**WHAT YOU HAVE TO DO:** Repeat exactly, and only, the lines below starting at the line that contains "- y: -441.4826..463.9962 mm" and ending at the line that contains "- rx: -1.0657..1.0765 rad", inclusive of both.

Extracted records
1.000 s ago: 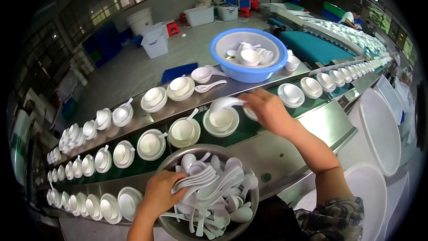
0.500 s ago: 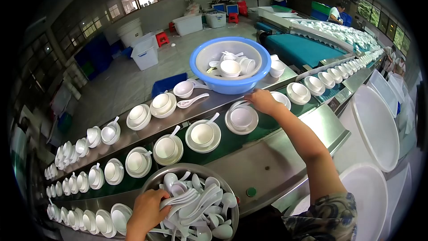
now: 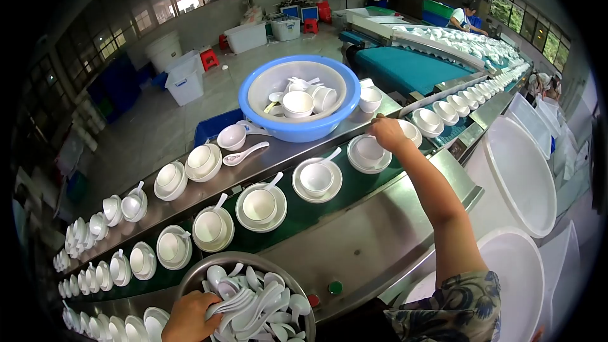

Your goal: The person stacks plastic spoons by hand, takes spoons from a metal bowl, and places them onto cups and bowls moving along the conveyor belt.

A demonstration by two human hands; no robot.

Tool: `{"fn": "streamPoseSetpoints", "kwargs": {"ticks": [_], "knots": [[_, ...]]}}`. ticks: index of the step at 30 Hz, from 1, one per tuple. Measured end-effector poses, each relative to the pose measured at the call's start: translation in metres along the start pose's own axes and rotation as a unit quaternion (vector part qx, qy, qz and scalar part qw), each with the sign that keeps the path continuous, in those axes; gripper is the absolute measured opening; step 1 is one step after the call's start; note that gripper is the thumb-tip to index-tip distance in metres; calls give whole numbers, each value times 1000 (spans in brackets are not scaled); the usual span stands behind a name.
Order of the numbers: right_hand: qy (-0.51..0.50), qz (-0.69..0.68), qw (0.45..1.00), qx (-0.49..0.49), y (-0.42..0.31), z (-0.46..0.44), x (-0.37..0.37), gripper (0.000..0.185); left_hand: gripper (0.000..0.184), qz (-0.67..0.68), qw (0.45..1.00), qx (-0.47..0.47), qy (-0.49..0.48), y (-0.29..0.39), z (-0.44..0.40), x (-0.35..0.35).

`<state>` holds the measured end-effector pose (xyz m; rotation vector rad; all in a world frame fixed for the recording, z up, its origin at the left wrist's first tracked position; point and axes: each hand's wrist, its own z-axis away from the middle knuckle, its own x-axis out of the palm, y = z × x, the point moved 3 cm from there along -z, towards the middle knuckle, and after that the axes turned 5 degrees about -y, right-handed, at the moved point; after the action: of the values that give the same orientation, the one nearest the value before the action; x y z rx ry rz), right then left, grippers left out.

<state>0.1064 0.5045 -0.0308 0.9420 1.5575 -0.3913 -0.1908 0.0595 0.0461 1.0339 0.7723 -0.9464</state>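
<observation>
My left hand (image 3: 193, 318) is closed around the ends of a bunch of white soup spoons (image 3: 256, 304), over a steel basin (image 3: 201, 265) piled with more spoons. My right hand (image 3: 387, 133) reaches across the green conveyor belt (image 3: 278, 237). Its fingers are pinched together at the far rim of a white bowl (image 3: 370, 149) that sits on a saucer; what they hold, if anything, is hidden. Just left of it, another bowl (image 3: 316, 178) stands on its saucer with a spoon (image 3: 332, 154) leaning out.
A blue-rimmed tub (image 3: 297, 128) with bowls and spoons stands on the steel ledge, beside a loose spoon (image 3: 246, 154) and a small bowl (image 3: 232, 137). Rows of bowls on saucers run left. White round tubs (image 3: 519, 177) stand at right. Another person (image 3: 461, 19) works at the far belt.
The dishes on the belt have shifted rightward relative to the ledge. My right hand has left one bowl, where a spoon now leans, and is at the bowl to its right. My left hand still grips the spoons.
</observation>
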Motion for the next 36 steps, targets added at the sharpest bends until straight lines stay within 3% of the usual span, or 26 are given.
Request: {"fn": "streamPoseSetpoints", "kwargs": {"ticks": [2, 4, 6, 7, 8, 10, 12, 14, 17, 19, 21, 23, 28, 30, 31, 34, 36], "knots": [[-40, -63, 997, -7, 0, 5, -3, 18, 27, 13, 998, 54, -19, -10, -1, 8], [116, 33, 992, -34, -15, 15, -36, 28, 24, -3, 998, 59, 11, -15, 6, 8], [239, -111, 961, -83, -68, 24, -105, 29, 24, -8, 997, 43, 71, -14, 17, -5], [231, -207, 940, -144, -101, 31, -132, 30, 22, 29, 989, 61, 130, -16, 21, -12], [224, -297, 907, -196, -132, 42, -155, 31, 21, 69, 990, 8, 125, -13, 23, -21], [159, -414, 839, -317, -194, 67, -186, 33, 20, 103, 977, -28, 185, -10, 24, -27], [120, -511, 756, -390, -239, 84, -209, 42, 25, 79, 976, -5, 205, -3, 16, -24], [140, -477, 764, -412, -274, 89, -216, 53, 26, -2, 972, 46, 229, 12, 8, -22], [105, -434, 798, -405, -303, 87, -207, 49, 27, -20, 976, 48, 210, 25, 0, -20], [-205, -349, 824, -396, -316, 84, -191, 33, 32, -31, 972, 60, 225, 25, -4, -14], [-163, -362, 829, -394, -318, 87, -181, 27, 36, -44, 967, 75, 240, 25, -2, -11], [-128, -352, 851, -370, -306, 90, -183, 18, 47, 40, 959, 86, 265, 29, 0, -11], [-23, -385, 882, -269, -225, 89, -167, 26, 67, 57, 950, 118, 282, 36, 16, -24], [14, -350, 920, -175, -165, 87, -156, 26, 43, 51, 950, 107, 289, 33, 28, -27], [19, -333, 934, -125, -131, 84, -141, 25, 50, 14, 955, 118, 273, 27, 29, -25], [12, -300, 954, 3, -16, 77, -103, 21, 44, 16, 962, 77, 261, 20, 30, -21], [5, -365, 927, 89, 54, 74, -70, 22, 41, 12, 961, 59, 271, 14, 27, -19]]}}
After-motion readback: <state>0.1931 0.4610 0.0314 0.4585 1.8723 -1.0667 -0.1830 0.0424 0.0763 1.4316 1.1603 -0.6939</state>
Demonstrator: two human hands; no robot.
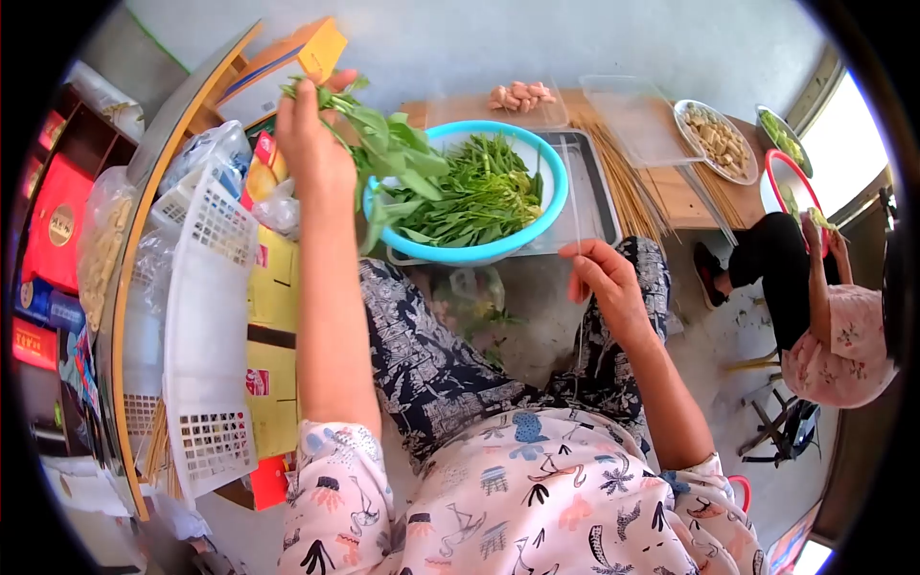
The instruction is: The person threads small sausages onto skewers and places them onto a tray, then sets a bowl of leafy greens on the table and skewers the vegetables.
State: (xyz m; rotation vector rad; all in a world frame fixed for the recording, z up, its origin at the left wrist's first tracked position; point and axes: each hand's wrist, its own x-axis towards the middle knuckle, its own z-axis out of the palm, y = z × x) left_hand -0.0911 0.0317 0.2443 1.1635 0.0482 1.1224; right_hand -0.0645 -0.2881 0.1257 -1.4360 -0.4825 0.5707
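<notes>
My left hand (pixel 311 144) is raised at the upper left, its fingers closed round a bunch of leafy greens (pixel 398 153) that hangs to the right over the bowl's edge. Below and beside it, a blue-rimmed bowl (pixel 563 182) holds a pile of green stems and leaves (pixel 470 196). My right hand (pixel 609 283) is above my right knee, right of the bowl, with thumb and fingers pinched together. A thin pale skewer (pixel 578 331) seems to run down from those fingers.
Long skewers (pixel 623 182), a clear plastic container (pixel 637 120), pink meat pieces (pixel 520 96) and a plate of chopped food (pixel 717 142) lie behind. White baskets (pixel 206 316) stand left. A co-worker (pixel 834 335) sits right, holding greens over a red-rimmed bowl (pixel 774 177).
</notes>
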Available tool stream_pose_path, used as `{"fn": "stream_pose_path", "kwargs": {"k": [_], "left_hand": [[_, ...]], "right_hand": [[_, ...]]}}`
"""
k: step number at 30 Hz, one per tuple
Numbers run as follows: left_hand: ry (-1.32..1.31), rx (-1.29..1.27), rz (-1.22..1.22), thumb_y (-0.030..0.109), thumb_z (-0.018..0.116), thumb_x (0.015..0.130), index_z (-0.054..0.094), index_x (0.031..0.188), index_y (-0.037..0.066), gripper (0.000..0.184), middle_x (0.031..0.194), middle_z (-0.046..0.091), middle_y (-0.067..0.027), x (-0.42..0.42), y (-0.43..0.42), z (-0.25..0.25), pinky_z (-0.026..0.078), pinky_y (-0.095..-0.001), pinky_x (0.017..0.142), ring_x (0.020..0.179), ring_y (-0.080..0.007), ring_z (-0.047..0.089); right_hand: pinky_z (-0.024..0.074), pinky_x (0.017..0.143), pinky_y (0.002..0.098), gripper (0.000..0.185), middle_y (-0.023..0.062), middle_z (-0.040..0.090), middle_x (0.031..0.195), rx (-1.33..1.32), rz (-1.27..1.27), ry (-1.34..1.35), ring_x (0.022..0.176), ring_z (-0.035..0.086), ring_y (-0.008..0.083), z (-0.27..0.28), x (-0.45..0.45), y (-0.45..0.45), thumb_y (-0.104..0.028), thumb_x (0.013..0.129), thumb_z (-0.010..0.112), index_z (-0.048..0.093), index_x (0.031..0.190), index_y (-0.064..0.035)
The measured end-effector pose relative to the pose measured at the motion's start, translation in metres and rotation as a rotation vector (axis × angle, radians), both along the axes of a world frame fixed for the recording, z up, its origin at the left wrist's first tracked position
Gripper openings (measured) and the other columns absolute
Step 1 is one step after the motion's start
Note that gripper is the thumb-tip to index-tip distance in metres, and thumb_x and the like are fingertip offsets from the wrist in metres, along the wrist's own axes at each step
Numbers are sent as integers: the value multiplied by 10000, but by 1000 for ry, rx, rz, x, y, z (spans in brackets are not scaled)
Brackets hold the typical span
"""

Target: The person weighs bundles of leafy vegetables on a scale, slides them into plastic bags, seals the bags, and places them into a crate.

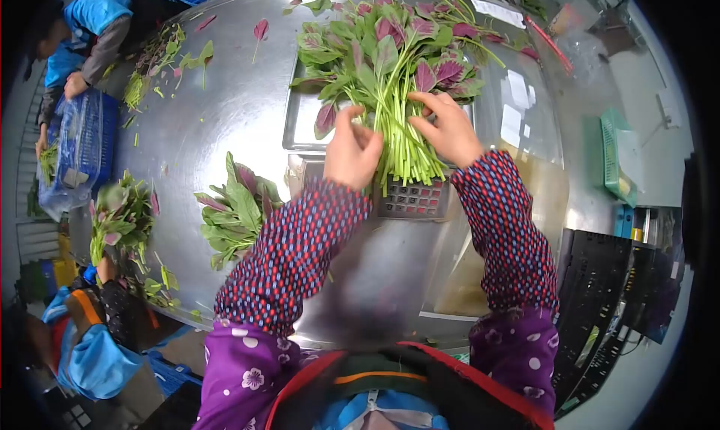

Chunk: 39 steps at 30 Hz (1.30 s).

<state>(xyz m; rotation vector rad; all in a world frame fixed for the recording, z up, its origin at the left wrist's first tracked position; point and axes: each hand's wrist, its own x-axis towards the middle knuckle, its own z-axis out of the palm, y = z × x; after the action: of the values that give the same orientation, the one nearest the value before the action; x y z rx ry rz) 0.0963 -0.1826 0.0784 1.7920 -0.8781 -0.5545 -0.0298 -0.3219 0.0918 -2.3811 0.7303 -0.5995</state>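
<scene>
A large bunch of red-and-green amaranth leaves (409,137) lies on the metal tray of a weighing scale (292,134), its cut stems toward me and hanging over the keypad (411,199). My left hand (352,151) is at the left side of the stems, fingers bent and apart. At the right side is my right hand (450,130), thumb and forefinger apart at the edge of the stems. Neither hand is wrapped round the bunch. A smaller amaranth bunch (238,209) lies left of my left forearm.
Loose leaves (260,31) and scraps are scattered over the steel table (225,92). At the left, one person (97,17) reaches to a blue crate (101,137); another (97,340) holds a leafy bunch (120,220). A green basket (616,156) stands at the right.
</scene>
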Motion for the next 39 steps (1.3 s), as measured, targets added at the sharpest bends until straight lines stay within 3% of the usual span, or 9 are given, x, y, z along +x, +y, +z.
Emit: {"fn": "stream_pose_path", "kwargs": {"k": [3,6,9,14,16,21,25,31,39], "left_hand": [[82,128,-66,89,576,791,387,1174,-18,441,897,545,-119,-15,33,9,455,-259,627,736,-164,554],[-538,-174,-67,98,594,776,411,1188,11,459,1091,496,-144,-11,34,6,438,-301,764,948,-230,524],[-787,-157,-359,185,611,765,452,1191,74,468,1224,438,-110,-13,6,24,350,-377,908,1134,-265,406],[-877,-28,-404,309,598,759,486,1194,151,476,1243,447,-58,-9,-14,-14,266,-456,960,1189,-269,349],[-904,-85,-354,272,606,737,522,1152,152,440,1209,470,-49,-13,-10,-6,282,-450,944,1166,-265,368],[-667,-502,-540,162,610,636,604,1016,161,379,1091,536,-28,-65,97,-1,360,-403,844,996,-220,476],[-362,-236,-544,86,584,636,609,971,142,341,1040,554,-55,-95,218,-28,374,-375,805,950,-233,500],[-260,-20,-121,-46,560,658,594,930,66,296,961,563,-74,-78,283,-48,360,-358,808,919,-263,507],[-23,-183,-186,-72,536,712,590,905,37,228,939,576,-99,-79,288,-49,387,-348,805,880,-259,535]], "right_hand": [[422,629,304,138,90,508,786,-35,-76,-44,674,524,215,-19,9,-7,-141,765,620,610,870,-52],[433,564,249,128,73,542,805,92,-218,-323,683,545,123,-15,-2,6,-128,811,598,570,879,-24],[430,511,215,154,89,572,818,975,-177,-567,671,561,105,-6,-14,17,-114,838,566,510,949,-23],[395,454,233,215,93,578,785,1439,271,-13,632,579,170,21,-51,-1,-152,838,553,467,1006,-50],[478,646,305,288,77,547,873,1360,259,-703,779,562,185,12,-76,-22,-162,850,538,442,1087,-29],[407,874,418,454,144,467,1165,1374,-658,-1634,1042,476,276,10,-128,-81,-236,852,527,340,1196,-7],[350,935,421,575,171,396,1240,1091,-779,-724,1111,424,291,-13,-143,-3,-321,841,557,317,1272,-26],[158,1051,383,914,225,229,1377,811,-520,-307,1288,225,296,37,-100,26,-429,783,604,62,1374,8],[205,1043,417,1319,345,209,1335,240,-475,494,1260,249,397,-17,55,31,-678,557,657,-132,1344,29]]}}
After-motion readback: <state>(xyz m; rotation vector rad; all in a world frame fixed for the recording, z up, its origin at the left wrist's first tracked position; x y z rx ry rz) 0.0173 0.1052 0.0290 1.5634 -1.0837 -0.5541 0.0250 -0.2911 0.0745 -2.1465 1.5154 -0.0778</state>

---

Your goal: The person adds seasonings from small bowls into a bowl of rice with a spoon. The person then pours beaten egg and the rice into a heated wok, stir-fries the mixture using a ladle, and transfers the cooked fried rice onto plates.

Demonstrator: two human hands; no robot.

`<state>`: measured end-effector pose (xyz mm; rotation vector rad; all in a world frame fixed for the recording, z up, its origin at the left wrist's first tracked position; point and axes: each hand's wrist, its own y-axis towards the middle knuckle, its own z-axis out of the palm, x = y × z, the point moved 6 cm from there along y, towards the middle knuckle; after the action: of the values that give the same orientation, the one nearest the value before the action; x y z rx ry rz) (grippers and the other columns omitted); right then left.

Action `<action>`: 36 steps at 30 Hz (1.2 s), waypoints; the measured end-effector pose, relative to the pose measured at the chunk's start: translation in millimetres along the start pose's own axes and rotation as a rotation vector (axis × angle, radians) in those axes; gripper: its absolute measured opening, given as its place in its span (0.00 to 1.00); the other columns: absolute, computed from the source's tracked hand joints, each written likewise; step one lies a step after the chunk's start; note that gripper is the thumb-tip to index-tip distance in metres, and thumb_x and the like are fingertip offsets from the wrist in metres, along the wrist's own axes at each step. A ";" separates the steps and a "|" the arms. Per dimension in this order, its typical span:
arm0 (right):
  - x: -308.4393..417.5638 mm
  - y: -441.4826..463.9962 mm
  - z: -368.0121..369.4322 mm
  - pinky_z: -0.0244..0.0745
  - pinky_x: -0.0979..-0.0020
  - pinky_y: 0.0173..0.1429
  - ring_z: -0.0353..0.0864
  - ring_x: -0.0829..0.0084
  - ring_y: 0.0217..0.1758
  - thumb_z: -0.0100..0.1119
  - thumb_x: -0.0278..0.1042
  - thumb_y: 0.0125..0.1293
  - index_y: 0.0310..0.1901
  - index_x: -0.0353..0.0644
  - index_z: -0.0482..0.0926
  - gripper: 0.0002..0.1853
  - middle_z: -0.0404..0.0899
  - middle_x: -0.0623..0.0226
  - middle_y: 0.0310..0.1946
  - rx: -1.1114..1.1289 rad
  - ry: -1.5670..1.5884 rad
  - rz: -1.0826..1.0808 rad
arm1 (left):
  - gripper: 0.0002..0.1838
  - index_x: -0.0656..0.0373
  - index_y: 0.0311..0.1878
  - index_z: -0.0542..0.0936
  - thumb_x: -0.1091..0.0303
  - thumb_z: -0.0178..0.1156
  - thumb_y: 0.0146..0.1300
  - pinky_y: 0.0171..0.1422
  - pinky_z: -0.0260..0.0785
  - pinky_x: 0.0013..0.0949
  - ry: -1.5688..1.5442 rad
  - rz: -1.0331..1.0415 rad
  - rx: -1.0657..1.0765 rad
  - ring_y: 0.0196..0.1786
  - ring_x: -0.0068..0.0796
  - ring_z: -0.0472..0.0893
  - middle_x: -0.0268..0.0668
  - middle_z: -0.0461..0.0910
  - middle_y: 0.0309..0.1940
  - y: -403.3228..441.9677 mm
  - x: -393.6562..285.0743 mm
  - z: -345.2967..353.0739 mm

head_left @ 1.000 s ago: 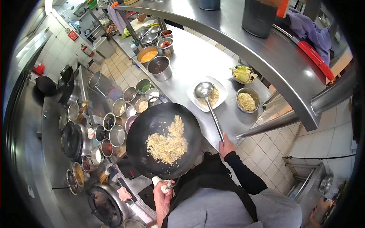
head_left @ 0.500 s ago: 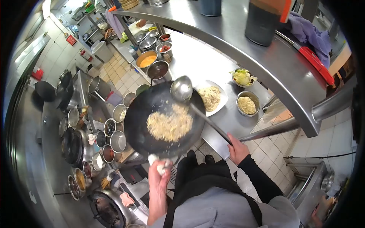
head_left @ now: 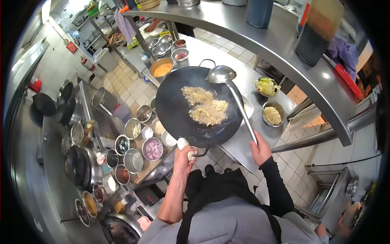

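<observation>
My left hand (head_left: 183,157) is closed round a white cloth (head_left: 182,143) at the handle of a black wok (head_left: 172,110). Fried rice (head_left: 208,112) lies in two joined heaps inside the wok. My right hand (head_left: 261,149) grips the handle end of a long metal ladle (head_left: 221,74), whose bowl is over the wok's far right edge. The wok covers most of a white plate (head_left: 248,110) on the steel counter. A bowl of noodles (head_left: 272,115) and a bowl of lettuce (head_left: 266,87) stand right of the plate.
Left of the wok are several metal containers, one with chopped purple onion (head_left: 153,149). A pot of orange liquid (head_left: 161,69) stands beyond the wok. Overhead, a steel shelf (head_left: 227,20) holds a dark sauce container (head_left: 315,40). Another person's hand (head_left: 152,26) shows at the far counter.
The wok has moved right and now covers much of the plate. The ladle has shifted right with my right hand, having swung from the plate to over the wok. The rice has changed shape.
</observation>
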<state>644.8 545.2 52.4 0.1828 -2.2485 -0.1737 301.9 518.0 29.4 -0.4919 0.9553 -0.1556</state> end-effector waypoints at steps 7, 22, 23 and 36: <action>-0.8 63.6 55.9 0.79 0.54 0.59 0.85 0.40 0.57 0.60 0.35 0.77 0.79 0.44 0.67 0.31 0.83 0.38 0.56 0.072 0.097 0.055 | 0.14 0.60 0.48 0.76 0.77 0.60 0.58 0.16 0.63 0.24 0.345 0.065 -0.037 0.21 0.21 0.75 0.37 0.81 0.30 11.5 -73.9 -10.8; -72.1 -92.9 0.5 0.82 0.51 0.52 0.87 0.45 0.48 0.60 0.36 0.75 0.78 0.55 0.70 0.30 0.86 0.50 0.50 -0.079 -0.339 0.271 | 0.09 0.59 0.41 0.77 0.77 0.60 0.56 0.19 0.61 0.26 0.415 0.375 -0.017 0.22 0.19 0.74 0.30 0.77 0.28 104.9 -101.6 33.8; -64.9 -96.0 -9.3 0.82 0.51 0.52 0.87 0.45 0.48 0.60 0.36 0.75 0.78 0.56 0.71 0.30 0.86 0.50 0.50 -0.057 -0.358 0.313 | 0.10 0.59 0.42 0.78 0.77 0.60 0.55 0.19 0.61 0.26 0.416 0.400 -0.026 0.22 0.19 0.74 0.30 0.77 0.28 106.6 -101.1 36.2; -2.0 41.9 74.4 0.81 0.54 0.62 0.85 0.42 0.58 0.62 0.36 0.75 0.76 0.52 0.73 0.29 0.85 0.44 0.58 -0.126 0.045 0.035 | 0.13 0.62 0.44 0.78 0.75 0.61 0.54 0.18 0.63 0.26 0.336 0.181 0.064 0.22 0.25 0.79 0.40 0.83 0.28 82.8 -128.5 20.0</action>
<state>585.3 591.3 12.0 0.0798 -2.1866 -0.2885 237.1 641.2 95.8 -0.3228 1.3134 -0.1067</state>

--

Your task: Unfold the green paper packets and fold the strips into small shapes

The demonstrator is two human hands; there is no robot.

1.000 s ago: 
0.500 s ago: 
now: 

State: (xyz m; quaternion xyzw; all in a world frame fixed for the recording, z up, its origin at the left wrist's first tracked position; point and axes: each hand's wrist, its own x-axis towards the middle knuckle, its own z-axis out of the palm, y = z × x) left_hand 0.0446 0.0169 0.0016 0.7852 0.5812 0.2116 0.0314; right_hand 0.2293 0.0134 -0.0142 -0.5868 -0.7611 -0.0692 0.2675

**TASK OUTPUT:**
  - y: -441.4826..463.9962 mm
  - z: -368.0121..369.4322 mm
  - pinky_z: -0.0244..0.0745
  - pinky_x: -0.0979..-0.0020
  - pinky_y: 0.0173..0.1429
  - ring_z: -0.0353..0.0864
  - ring_x: -0.0829..0.0084
  - ring_y: 0.0217..0.1758
  - thumb_z: -0.0100..0.1119
  - thumb_x: -0.0278..0.1042
  - thumb_y: 0.0125..0.1293
  - index_y: 0.0310..0.1901
  - index_x: -0.0353..0.0644
  - index_z: -0.0482..0.0926
  - gripper: 0.0002..0.1853
  - middle_z: -0.0404..0.0899
  - middle_x: -0.0623..0.0226
  - middle_y: 0.0310..0.1946
  - rx: -1.1114..1.1289 rad
  - ry: -1.5670..1.5884 rad
  - rz: -1.0826..1.0808 rad
arm1 (left):
  - gripper: 0.0002..0.1838
  - index_x: -0.0656..0.0373
  - index_y: 0.0311..0.1878
  - index_z: -0.0542..0.0936
  - thumb_x: -0.1091..0.0303
  - thumb_z: -0.0178..0.1156
  - thumb_y: 0.0146..0.1300
  - pinky_y: 0.0171..0.1422
  - pinky_z: -0.0260..0.0785
  - pinky_x: 0.0013..0.0949
  - ry: -1.5688..1.5442 rad
  - rz: -1.0331..1.0415 rad
  - rx: -1.0657..1.0765 rad

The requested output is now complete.